Palley wrote this in April 2008, although he had touched on some of
these issues earlier. Did this view reach a wide audience? No.
Understanding why might help us understand better why the economics
profession went astray.

Acemoglu's paper had a couple of other eye-popping items: Even though
he gives lip service to the idea that the economics was unduly infused
with ideas from Ayn Rand, he then backtracks:

>On the contrary, the recognition that markets live on foundations laid by 
>institutions — that free markets are not the same as unregulated markets — 
>enriches both theory and its practice.<

"Free markets" is Newspeak, and the sooner we collectively start to
object to the use of that phrase, the better. Because it is imprecise
and undefined, advocates can use it to mean different things in
different contexts. I cannot take any economist seriously who uses
"free markets" in anything more rigorous than a newspaper column (and
even there it would annoy me). It has NO place in an academic paper
(save perhaps on the evolution of the concept).

We also have this:

>A deep and important contribution of the discipline of economics is the 
>insight that greed is neither good nor bad in the abstract.<

This reveals that Acemoglu has been corrupted by Rand more than he
seems willing to recognize. No one would have dared write anything
like that even as recently as ten years ago. Let us consider the
definition of greed, from Merriam Webster:

>a selfish and excessive desire for more of something (as money) than is needed<

Greed is different than, say, ambition. "Greed is good" was famously
attributed to criminal Ivan Boesky, and later film felon Gordon Gekko.

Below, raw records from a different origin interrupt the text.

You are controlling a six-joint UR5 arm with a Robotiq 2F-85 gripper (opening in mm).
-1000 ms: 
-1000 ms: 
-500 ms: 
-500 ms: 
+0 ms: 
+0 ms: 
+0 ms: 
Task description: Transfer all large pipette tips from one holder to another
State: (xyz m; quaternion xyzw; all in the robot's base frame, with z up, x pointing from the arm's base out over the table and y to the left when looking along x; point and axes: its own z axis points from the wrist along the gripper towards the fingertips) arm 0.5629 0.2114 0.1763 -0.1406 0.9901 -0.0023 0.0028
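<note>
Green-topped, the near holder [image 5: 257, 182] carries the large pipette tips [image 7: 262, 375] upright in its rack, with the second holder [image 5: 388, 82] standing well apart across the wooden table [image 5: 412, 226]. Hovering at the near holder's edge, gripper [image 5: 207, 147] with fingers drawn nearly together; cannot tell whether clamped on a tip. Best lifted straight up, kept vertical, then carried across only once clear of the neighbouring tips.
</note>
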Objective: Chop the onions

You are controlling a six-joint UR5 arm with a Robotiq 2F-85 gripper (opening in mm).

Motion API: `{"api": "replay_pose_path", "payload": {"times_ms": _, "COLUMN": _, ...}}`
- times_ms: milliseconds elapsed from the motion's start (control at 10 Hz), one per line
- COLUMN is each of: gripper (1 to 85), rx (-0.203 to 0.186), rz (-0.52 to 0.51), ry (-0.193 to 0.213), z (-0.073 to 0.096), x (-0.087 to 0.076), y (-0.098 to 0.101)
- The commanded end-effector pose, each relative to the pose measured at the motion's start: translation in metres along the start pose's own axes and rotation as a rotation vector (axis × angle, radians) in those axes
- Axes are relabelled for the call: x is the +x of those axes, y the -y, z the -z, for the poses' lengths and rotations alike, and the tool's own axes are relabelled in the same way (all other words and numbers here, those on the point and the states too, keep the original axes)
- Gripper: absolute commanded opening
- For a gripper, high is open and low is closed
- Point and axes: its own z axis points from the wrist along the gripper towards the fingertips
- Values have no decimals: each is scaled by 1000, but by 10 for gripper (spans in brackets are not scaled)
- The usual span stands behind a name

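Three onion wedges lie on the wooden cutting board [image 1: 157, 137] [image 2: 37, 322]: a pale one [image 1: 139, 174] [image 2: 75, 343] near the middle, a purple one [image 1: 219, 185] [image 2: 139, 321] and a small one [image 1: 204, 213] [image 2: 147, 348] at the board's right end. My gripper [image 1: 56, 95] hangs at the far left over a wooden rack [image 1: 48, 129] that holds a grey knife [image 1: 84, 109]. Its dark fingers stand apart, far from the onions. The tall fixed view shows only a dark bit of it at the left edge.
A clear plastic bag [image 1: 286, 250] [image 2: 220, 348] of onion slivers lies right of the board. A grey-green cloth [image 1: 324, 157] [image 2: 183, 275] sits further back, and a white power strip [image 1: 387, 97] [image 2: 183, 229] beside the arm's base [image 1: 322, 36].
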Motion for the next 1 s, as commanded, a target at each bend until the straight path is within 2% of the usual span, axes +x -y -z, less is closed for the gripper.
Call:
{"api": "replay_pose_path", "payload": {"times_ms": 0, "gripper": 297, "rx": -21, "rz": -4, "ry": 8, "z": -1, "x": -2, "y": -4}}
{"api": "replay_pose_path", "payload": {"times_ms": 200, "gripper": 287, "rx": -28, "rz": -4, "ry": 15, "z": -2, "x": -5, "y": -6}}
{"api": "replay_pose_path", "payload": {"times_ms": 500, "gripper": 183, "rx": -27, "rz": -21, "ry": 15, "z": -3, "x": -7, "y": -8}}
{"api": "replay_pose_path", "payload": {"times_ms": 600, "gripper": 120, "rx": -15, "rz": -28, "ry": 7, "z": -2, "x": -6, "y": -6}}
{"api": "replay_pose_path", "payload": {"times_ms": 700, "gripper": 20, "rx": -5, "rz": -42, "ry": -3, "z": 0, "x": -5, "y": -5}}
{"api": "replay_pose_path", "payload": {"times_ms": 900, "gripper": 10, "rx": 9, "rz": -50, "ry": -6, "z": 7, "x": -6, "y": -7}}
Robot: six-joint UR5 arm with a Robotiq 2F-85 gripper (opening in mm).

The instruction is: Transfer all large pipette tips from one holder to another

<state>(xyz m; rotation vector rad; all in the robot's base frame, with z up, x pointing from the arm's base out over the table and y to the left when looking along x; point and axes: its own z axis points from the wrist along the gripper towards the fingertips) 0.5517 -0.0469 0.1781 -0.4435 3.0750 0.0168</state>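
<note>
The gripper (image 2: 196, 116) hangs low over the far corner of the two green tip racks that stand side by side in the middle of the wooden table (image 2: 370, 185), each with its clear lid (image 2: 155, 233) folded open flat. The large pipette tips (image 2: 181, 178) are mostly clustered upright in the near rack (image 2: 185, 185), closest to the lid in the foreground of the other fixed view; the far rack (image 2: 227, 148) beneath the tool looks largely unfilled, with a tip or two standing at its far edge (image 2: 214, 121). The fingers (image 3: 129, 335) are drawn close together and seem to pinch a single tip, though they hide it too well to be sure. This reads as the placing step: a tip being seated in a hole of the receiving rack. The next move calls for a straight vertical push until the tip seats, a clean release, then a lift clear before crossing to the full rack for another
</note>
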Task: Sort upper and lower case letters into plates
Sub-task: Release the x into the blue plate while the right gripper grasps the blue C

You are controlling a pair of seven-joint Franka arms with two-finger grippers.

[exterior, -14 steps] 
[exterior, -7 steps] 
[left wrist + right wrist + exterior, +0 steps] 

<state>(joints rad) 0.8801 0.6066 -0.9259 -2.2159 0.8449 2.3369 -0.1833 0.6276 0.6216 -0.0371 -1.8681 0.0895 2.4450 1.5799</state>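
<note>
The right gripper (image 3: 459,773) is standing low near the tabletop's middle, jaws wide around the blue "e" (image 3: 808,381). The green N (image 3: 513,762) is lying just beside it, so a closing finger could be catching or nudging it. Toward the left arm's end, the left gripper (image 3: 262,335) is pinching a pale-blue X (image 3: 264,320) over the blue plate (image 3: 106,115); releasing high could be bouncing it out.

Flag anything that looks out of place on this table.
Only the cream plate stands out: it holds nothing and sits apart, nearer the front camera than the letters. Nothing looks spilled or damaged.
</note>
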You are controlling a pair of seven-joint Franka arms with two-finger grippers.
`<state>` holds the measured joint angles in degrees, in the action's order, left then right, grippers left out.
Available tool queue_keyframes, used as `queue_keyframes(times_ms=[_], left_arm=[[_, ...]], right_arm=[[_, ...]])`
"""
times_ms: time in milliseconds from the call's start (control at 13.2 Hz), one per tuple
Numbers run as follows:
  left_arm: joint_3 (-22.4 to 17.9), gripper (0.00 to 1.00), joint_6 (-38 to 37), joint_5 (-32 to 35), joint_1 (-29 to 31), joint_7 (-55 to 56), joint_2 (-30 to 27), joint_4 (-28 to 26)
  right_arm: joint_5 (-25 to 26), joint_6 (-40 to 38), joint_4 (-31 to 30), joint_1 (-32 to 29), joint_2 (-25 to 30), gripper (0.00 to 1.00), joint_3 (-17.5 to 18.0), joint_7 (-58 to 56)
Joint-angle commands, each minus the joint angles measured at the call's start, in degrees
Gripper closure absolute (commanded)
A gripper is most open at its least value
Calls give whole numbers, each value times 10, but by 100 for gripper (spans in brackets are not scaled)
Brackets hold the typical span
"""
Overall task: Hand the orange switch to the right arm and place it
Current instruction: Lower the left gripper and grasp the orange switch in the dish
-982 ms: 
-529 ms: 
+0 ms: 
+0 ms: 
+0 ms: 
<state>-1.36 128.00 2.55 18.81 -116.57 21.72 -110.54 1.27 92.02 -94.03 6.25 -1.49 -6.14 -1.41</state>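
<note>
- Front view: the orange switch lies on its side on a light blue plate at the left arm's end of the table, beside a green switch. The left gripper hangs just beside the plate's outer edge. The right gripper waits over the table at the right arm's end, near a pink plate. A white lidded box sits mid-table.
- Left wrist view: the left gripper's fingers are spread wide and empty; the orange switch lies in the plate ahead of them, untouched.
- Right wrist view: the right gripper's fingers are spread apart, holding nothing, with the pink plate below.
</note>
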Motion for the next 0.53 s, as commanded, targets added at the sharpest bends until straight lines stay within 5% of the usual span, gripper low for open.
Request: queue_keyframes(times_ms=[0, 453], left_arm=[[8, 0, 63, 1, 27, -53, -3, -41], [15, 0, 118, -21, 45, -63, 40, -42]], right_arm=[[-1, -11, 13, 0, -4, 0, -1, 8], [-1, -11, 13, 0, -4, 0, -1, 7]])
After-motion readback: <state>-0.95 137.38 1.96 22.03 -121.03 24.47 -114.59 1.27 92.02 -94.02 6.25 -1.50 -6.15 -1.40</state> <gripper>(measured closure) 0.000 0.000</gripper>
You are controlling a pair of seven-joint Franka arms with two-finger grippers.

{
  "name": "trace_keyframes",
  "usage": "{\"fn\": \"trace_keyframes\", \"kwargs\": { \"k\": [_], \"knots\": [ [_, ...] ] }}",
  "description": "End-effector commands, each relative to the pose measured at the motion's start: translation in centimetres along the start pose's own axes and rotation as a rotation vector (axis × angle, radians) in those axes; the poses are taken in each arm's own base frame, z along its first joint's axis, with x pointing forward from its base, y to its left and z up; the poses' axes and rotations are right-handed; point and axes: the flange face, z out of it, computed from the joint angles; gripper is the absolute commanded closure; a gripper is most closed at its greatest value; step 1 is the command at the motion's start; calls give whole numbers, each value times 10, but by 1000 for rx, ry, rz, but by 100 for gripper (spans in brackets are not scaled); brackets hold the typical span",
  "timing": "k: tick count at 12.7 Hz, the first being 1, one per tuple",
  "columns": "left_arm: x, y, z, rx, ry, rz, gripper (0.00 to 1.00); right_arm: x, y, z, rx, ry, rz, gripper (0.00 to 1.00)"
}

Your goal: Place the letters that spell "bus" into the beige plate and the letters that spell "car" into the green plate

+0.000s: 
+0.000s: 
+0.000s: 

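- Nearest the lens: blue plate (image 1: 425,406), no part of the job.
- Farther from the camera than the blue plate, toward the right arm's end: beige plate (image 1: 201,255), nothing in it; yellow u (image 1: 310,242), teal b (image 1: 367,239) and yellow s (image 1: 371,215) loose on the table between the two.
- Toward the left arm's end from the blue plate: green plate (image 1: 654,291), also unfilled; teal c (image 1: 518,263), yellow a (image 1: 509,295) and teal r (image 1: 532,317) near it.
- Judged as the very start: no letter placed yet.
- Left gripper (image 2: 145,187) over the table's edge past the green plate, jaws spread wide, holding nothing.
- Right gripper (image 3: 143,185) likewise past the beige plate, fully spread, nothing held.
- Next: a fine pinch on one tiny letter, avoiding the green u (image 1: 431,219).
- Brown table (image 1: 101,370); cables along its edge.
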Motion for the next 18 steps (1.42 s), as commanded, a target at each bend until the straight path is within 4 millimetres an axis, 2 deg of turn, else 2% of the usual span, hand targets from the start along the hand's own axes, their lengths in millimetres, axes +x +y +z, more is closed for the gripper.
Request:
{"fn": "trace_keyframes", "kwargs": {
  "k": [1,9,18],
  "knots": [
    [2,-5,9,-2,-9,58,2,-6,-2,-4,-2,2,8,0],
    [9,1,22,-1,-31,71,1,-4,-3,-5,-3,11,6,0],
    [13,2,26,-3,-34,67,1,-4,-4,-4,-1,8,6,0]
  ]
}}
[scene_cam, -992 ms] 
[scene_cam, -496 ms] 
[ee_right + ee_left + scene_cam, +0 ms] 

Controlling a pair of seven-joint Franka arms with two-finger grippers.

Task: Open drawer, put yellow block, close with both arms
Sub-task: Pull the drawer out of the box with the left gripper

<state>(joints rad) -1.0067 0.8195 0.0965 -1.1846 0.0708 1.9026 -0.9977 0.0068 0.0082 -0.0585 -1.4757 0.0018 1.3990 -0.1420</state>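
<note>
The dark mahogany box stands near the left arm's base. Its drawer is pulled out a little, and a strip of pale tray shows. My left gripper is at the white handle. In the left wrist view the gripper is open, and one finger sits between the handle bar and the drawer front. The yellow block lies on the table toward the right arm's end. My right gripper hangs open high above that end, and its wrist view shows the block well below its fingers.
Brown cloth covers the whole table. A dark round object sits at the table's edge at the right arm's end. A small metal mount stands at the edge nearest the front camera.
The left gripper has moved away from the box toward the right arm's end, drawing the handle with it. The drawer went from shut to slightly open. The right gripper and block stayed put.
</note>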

Put more bluntly, greed is the id without restraint. Psychiatrists,
social workers, policemen, and parents all know that unchecked,
conscienceless desire is not a good thing. Acemoglu calls for external
checks ('the right incentive and reward structures"), when the record
of the last 20 years is that a neutral to positive view of greed
allows for ambitious actors to increasingly bend the rules and amass
power. The benefits are concentrated, and the costs often sufficiently
diffuse as to provide for insufficient incentives (or even means) for
checking such behavior. Like it or not, there is a role for social
values, as nineteenth century that may sound. The costs of providing a
sufficiently elaborate superstructure of rules and restrictions is far
more costly than having a solid baseline of social norms. But our
collective standards have fallen so far I am not sure we can reach a
better equilibrium there.

  Posted by Yves Smith at 3:26 AM

[BTW, rules and social values can be mutually reinforcing rather than
being substitutes. -- JD]
-- 
Jim Devine / "Segui il tuo corso, e lascia dir le genti." (Go your own
way and let people talk.) -- Karl, paraphrasing Dante.